As the population was estimated to be 41,349 as of 1 January 2024, the number of mandates to be contested in this election is 15. The members are elected by open list proportional representation (first using the Hare quota then D'Hondt method for any seats still unallocated) for a four-year term. The voting age is 18, and candidates standing must be a resident of the island, a Dutch national, 18 years of age or older, and must not have been disqualified from voting.
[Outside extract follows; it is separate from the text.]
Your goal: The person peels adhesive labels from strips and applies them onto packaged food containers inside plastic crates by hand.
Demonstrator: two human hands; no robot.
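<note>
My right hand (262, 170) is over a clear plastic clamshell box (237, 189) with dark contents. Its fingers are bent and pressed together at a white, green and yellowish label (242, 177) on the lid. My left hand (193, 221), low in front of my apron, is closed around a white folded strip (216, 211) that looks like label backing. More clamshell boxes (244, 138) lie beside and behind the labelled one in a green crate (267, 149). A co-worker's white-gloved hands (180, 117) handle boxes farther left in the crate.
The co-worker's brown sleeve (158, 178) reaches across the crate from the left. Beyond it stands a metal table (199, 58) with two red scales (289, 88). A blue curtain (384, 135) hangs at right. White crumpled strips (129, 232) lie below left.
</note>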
Elected members may not stay outside the country for more than eight months, or their mandate lapses, and must not be the spouse or a second-degree relative of another member. In order to participate in the election, new parties and parties without a seat in parliament are required to obtain at least 144 signatures; 1% of the valid votes of the prior elections (in this case the January 2024 general elections).

==Results==

| Party |  | Votes | % | Seats | +/– |
|  | National Alliance | 2,262 | 16.52 | 3 | –1 |
|  | Unified Resilient St. Maarten Movement | 2,224 | 16.24 | 3 | +1 |
|  | Democratic Party | 2,071 | 15.12 | 3 | +1 |
|  | United People's Party | 2,043 | 14.92 | 2 | –1 |
|  | Party for Progress [nl] | 1,946 | 14.21 | 2 | 0 |
|  | Soualiga Action Movement | 1,250 | 9.13 | 1 | New |
|  | Nation Opportunity Wealth | 1,243 | 9.08 | 1 | –1 |
|  | Oualichi Movement for Change | 521 | 3.80 | 0 | New |
|  | Empire Culture Empowerment Association | 136 | 0.99 | 0 | 0 |
| Total |  | 13,696 | 100.00 | 15 | 0 |
| Valid votes |  | 13,696 | 98.63 |  |  |
| Invalid/blank votes |  | 190 | 1.37 |  |  |
| Total votes |  | 13,886 | 100.00 |  |  |
| Registered voters/turnout |  | 22,750 | 61.04 |  |  |
Source: Government of Sint Maarten

== Aftermath ==
Theoretically, the original coalition formed following the election in January between the URSM, DP, PFP, and NOW would still have enough seats for a majority (obtaining 9 in total, an increase of 1 over the previous election) if they wished to continue under the prior agreement. However, on 22 August, it was announced that the URSM, DP, PFP, and SAM had agreed to form a governing coalition, with Mercelina likely returning as prime minister.

On 6 September, Governor Ajamu Baly appointed Mercelina as formateur. On 6 November, Mercelina announced a 7-member cabinet, with 2 ministerial positions each for URSM, DP, and PFP and 1 position for SAM. The second Mercelina cabinet included four returning ministers from the previous cabinet and three newcomers. The new cabinet was sworn in on 26 November.